Every line that holds the word "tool" needs to be copied from the data below.

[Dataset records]
- Opening Delimiter -
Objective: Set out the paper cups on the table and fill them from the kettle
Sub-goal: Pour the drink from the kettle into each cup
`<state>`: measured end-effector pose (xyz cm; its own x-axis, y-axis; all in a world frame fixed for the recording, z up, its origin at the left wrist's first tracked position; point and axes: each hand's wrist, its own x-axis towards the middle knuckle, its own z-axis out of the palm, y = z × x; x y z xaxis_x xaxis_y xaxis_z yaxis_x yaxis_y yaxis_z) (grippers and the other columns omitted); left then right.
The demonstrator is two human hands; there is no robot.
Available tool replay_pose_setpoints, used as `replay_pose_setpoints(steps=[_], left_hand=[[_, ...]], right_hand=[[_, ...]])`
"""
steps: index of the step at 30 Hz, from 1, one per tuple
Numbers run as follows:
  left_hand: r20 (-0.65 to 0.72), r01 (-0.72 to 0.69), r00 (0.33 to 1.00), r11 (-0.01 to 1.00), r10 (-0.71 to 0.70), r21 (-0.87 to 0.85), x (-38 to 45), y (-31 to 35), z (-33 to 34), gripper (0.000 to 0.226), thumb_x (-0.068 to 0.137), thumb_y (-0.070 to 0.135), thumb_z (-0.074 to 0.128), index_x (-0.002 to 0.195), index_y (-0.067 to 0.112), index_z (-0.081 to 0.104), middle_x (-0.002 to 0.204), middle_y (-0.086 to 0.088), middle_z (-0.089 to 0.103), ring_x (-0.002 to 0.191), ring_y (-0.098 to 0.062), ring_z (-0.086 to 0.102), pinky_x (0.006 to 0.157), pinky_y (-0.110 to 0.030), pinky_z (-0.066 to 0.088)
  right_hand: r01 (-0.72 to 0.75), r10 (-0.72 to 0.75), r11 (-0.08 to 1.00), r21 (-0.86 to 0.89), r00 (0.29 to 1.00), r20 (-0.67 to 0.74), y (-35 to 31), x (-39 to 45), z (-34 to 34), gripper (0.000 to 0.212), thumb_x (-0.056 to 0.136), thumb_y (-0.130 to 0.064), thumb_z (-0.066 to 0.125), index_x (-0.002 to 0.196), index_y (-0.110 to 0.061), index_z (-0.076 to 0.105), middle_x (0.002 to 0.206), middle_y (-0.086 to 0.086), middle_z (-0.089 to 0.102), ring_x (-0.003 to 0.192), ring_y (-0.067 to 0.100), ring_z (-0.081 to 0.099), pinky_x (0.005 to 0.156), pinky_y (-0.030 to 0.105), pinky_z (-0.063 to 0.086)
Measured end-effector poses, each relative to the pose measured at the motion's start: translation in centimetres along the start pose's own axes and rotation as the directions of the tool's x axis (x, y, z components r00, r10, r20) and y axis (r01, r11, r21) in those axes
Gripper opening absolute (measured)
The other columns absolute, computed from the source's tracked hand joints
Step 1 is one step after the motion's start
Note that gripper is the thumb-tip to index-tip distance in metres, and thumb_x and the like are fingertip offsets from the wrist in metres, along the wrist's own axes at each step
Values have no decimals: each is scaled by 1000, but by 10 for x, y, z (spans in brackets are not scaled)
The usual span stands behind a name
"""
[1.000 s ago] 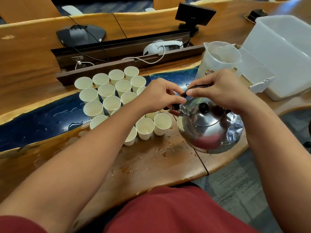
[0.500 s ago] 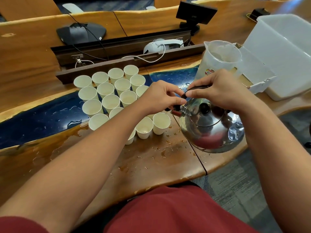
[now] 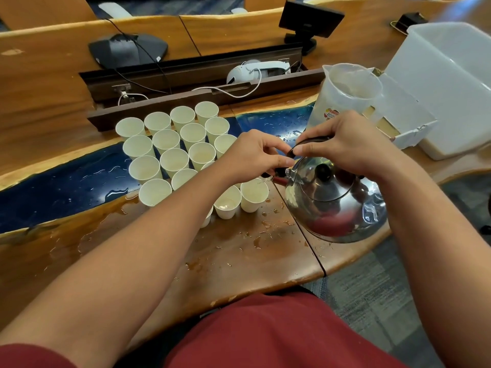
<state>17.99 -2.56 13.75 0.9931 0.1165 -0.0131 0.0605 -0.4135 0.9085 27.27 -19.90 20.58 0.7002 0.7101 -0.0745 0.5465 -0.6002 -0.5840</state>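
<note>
the kettle (image 3: 336, 205) stands tilted at the right part of the surface's (image 3: 239, 256) near edge, its spout end toward the cups (image 3: 183, 155). both hands are on it. the right hand (image 3: 348, 147) is curled over the dark handle (image 3: 308, 140), thumb and fingers wrapped round it above the lid knob (image 3: 322, 171). the left hand (image 3: 256, 155) has its fingers curled in at the spout end, pinching the small dark part there; exactly what it grips is hidden by the fingers.

the cups stand upright in close rows near the middle of the surface, running from the dark trough (image 3: 191, 83) at the far edge down toward the kettle. the left forearm crosses over the nearest ones. two cups just left of the kettle show some liquid at the bottom. water drops and small puddles lie on the wood between the cups and the near edge.

a clear jug (image 3: 348, 91) stands beyond the kettle, toward the far right, beside a white tub (image 3: 451, 83) at the right edge.
</note>
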Motion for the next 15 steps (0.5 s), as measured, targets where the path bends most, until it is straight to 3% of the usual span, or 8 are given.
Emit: replay_pose_setpoints(steps=[7,11,15], left_hand=[[3,5,1000,1000,-5,-8,2,-2,2,18,84,21,77,101,27,76,76,6,74,69,-8,71,70,-26,60],[-4,7,1000,999,-7,-33,4,-2,4,18,82,21,79,100,23,77,72,8,73,66,-7,70,62,-20,56],[23,19,1000,995,-16,-99,7,3,12,18,81,12,79,99,16,77,72,0,72,62,-10,70,56,-15,52]], right_hand=[[-1,1,1000,26,1000,-4,2,-4,1,22,79,-41,79,97,-29,80,87,-12,75,84,2,66,73,22,48],[-59,62,980,188,998,-10,12,-7,3,22,76,-37,83,96,-28,80,85,-14,76,84,-3,67,74,15,45],[-104,128,938,330,990,-52,27,-17,7,22,75,-32,84,95,-25,80,86,-10,77,88,1,69,82,17,47]])
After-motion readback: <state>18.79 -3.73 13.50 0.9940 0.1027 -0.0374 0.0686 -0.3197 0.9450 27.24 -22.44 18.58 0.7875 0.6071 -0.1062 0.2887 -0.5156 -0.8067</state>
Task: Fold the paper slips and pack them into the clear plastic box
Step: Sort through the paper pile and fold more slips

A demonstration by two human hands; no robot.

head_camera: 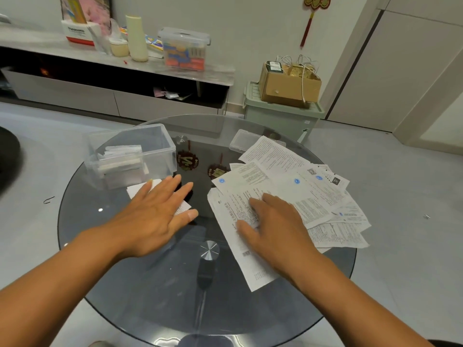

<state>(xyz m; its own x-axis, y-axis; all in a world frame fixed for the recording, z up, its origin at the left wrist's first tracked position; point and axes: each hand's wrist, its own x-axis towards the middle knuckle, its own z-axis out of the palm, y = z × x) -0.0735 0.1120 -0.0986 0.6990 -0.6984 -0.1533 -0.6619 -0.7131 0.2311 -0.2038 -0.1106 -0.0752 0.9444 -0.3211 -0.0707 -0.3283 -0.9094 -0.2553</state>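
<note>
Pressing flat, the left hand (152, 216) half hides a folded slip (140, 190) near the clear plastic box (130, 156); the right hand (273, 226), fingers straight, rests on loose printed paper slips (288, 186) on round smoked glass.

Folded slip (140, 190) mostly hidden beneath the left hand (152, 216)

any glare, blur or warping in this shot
Head view: small bright glints on the glass table; the left hand is slightly motion-blurred over a folded slip; print on the paper slips is too soft to read; wide-angle bending curves the door frame.
</note>
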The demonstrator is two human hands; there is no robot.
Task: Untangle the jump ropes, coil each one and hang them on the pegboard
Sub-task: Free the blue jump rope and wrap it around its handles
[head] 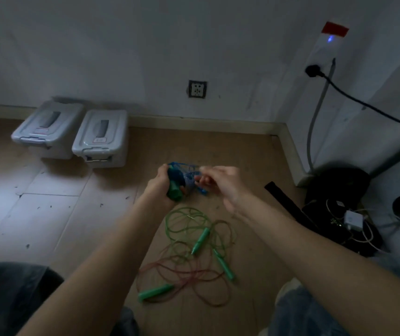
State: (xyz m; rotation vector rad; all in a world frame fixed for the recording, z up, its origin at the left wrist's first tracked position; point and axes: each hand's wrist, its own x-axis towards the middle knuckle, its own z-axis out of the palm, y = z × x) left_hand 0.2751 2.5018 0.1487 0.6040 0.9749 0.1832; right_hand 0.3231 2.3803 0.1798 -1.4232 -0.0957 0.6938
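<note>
Gripping a bundle of green plastic jump-rope handles (pixel 175 187) with thin blue cord (pixel 187 174) wound about them, the left hand (pixel 161 184) is closed round the handles, held above the wooden floor (pixel 56 214). Right hand (pixel 220 183) sits just beside the bundle; motion-blurred, fingers (pixel 202 180) loosely curled at the blue cord, whether it pinches a strand cannot be told. Both bare forearms reach forward from the bottom edge.

On the floor below the hands: a loose tangle of thin green cord (pixel 184 223) overlapping thin red cord (pixel 194 275), with three green handles (pixel 223 265) lying among the loops.

Two grey lidded plastic boxes (pixel 101 138) stand side by side against the white wall (pixel 145 44), left of the hands. A wall socket (pixel 197 89) sits above the skirting. Dark bag and cables (pixel 339 214) heaped in the right corner
</note>
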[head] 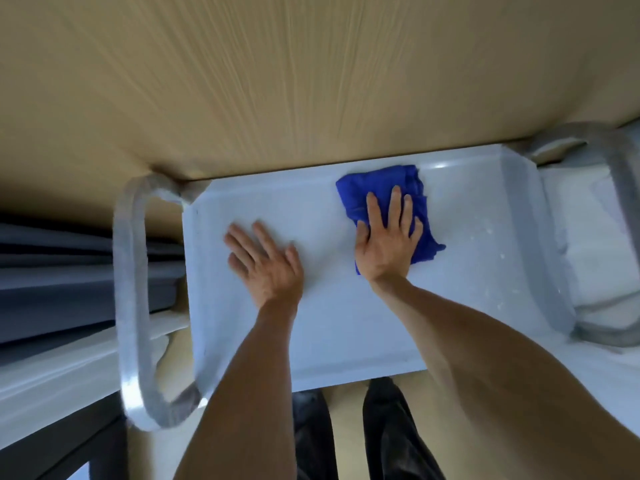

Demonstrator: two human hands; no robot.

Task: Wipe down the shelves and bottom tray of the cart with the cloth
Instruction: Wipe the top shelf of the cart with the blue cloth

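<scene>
Head view looks straight down on the top shelf of the pale blue-white plastic cart [332,327], a shallow tray with a raised rim, carried between two grey curved tube handles [130,306] at its left and right ends. The crumpled bright blue cloth [381,188] lies on that shelf, toward the far right part of it, near the far rim. The right hand [388,237] lies flat on the cloth with its fingers straight and spread, pressing it to the surface rather than gripping it. The left hand [265,261] rests palm down on the bare shelf to the left of the cloth, fingers wide and holding nothing; it looks to be steadying the cart. Both bare forearms reach in from the near edge.

As for progress, I judge the work to be on the top shelf only. Pale specks [498,258] show on the right end of the shelf, beyond the cloth, so that stretch seems not yet wiped. The left and middle look cleaner, though motion blur makes that uncertain. Any lower shelves and the bottom tray are hidden beneath this one, so their state cannot be told; they likely remain to do. A tan wood-grain panel [277,81] stands beyond the far rim, and dark shoes [391,427] show on the floor below.
</scene>
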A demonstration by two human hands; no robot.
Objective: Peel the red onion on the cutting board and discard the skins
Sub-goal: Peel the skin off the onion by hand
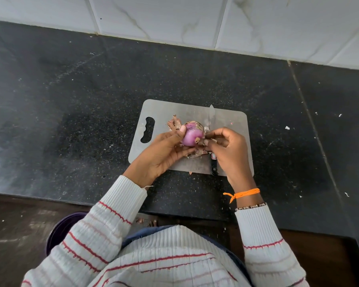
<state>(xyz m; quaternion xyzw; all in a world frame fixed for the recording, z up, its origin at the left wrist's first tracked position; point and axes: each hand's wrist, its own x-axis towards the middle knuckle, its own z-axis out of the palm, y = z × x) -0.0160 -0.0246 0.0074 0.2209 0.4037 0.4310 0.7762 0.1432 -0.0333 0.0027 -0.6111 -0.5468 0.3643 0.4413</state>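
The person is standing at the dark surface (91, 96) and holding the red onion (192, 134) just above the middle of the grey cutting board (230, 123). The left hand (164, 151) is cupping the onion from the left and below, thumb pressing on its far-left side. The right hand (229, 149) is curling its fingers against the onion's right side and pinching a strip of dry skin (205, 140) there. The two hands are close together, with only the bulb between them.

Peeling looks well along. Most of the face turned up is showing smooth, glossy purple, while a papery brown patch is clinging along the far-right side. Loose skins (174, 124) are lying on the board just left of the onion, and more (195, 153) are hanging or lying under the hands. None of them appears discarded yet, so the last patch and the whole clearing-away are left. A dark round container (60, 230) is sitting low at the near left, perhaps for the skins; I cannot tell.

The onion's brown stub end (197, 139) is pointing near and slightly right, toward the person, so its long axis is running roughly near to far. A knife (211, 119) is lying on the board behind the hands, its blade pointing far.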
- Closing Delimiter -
[Result for this task]
Available tool replay_pose_setpoints, used as `replay_pose_setpoints(steps=[_], left_hand=[[_, ...]], right_hand=[[_, ...]])`
Measured end-effector poses, each relative to the pose measured at the motion's start: translation in centimetres along the start pose's own axes and rotation as the directions of the tool's x axis (x, y, z components r00, r10, r20) and y axis (r01, r11, r21) in those axes

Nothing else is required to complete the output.